Re: Blokada tylnego dyfra

: 05 wrz 2018, 15:13
autor: PblO
To jest to coś o czym wcześniej była mowa, co Kylon "miał fizycznie w ręku" a teraz się okazuje ma w sprzedaży, więc chyba nie ma wątpliwości kto może coś więcej o tym opowiedzieć :)

Re: Blokada tylnego dyfra

: 05 wrz 2018, 22:00
autor: zombi
A jak jest z wymianą samego trzpienia?
Gdzieś/kiedyś w opisie produkt (nie u Kylona) czytałem, ze trzpień można wymienić bez rozbierania mostu - a tam jest chyba jakaś zawleczka co to przy wyjmowaniu ori trzpienia wpada do środka.

Re: Blokada tylnego dyfra

: 06 wrz 2018, 07:19
autor: Rokfor32
Jak masz odpowiednie narzędzie - to zawleczkę (a raczej kołek rozprężny) można wydobyć na zewnątrz.

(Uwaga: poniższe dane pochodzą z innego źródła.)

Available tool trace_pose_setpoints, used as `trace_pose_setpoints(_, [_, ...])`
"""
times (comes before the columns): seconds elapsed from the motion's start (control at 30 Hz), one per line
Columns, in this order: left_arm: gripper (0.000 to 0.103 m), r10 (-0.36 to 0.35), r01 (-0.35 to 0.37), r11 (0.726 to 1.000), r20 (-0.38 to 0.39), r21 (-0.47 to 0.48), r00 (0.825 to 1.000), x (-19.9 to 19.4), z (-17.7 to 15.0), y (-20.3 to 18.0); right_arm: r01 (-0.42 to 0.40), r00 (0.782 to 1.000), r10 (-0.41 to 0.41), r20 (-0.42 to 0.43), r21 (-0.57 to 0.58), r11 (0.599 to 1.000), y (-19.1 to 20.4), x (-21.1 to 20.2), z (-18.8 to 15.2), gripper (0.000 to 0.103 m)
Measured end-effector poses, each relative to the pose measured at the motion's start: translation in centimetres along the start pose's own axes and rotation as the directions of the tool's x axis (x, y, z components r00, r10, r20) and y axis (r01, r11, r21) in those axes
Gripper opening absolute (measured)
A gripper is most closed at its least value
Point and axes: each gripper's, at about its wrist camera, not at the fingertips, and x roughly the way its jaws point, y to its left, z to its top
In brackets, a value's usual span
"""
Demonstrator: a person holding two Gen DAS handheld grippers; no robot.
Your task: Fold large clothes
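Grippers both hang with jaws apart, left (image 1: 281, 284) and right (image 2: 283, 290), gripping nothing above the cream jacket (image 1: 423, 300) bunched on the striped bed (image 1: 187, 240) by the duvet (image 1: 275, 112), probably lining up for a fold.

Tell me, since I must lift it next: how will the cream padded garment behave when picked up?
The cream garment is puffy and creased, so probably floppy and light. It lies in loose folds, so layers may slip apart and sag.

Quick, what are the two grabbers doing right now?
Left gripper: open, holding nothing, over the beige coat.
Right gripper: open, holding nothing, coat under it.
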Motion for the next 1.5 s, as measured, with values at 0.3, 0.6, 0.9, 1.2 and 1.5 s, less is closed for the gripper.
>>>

Rozebranie mostu to max godzina, w tym typie. Wliczając dwie kawy na spokojnie ... :wink:

Re: Blokada tylnego dyfra

: 09 wrz 2018, 17:38
autor: mazmac
Jak jest ktoś kto robi coś takiego w Warszawie to dajcie kontakt

Re: Blokada tylnego dyfra

: 09 wrz 2018, 18:36
autor: satyrbb
no ja myślę że wyprawa4x4.pl - ja niestety mam do nich za daleko ;(

Re: Blokada tylnego dyfra

: 11 paź 2018, 17:29
autor: PblO
Rozmawiałem z chłopakami z 4xdrive, to co ma zamontowane kozi, to właśnie to srebrno złote cacuszko. Montują bez tej wajchy, ze sterowaniem elektrycznym, podobno już kilka zamontowali i się sprawdza.
Siłownik + kompresor + robota to około 2300zł netto.

Re: Blokada tylnego dyfra

: 15 paź 2018, 09:31
autor: rolkos
Czyli na koniec wychodzi drożej niż fabryczny silniczek Toyoty który starcza na 10 lat.

Re: Blokada tylnego dyfra

: 15 paź 2018, 12:10
autor: Rokfor32
Starcza na dożywocie, jak się od razu porządnie zabezpieczy lakierniczo. Przecież to się nie sypie mechanicznie, i nie zużywa. Kiluje go korozja, i w skilowanych zwykle nie ma już czego ratować. Ale jak się jeszcze da - albo instaluje nowy - to porządne zabezpoieczenie antykorozyjne - i się zapomina o temacie. No - plus wymiana kabelka - ten odcinek pracujący wraz z zawiasem faktycznie po 20 latach sie zużywa (pęka izolacja, a potem korodują żyły).

Re: Blokada tylnego dyfra

: 15 paź 2018, 12:12
autor: luk4s7
rolkos pisze:Czyli na koniec wychodzi drożej niż fabryczny silniczek Toyoty który starcza na 10 lat.
Chodzą słuchy że jak o niego odpowiednio zadba czyli wymieni wewnątrz twardniejący po latach smar na coś porządniejszego, potem pomaluje porządnym epoksydem(?) ze 2 razy a dopiero potem założy, to wystarczy na 20 lat. Suma w/w prac to sprawne ręce i pewnie jakieś 20-50zł.